Description of the task
Reproduce the listing that follows, line for line.

Data shown
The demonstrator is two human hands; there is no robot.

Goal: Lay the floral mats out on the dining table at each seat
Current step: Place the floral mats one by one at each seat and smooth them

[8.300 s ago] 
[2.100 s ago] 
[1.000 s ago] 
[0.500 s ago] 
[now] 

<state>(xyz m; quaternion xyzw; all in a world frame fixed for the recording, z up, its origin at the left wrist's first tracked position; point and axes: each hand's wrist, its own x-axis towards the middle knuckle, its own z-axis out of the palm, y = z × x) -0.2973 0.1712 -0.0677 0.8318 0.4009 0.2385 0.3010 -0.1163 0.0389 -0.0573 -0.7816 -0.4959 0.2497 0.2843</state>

Exercise answer
The demonstrator is two human hands; there is no robot.

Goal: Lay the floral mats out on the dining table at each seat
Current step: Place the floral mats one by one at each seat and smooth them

[8.300 s ago] 
[2.100 s ago] 
[1.000 s ago] 
[0.500 s ago] 
[now] 

<state>(xyz m; quaternion xyzw; all in a world frame fixed for the recording, z up, its origin at the left wrist's first tracked position; point and axes: each hand's wrist, its own x-axis towards the middle knuckle, its own z-axis out of the palm, y = z × x) -0.2973 0.1712 -0.0677 0.8318 0.4009 0.2385 0.3010 -0.1163 0.0389 -0.0573 -0.7816 -0.4959 0.2497 0.2843</state>

Besides this answer, nothing more is needed.